Work order ▸
Copy exactly the lines from the start of the material through the line with "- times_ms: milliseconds". Pictures stay out of the copy.

Available data ▸
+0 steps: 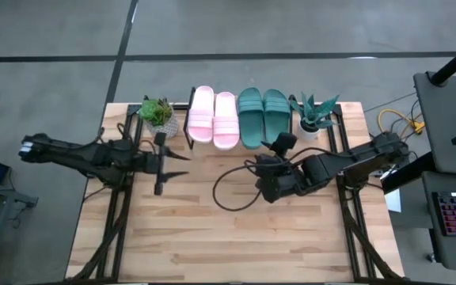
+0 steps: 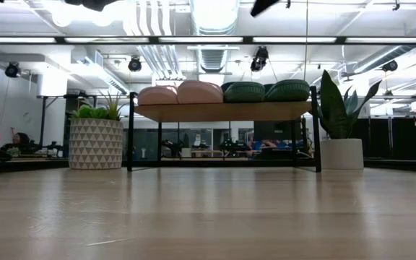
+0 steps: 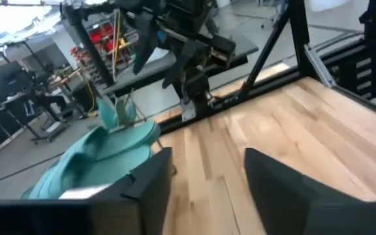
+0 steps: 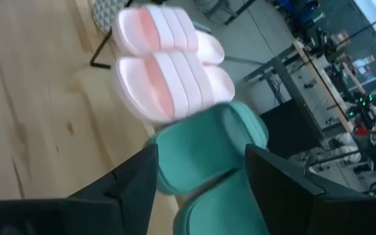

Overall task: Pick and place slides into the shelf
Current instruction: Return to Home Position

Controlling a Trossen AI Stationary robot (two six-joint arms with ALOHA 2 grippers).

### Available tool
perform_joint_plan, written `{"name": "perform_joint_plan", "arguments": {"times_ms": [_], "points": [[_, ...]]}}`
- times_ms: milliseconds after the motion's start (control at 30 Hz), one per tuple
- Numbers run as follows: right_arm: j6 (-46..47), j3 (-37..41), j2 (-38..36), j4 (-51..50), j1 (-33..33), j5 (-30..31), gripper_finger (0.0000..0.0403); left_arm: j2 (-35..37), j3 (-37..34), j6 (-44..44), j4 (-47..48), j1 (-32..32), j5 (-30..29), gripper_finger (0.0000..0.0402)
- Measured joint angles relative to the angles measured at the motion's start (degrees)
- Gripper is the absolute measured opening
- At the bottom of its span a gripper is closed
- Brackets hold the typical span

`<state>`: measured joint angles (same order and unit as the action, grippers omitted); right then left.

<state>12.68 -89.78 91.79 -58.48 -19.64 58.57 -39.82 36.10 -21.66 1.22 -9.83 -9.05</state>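
Left pincer (image 1: 179,157): held above the table (image 1: 228,245), fingertips pointing across it toward the right arm. The two fingers (image 3: 152,179) stand well apart. The gap between them shows only bare wood, and nothing is gripped.

Right pincer (image 1: 264,168): held above the middle of the table, fingertips pointing toward the shelf (image 2: 222,111). Its fingers (image 4: 273,176) are likewise spread wide, with nothing clamped between them.

Position of the slides, referenced to the pincers:
- All four lie on the shelf board in one row, side by side, touching or nearly so.
- The green pair (image 1: 262,115) is directly ahead of the right pincer and is the nearest item to its fingertips, but apart from them.
- The pink pair (image 1: 213,117) lies beyond the green pair from the right pincer, off to one side of its line.
- From the left pincer, the pink pair is the closer one. It sits to the side of the fingers, not in front of them.

Other items: one potted plant (image 1: 157,115) stands at the shelf end close to the left pincer. A second plant (image 1: 313,115) stands at the shelf end on the right pincer's side.
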Motion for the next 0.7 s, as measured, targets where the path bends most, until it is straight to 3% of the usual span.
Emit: {"name": "perform_joint_plan", "arguments": {"times_ms": [133, 267, 567, 700], "points": [[3.55, 5.07, -2.79, 0.36, -0.03, -0.01, 0.0219, 5.88, -0.03, 0.47, 7.29, 0.39, -0.04, 0.01], [6.5, 9.35, -5.92, 1.13, -0.13, 0.04, 0.0219, 10.47, -2.35, 1.23, 8.06, 0.39, 0.38, 0.0016], [4.01, 17.55, -13.7, 11.78, -0.22, 0.02, 0.0219, 17.11, -17.66, -1.08, -5.04, 0.81, 0.49, 0.0002], [2.46, 19.95, -16.5, 15.29, -0.24, -0.06, 0.0219, 21.8, -20.97, -1.43, -4.8, 2.35, -0.62, 0.0001]]}}
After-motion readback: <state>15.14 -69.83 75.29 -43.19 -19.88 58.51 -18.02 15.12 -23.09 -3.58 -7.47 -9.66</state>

Task solution ▸
+0 steps: 
+0 steps: 
+0 steps: 
+0 steps: 

Overall task: Pick and place slides into the shelf
Current instruction: Return to Home Position

Controlling a Trossen AI Stationary robot (two six-joint arms with ALOHA 2 grippers).

### Available tool
perform_joint_plan, written `{"name": "perform_joint_plan", "arguments": {"times_ms": [_], "points": [[_, ...]]}}`
- times_ms: milliseconds after the motion's start (control at 30 Hz), one per tuple

The answer stands, and there is nothing more to add.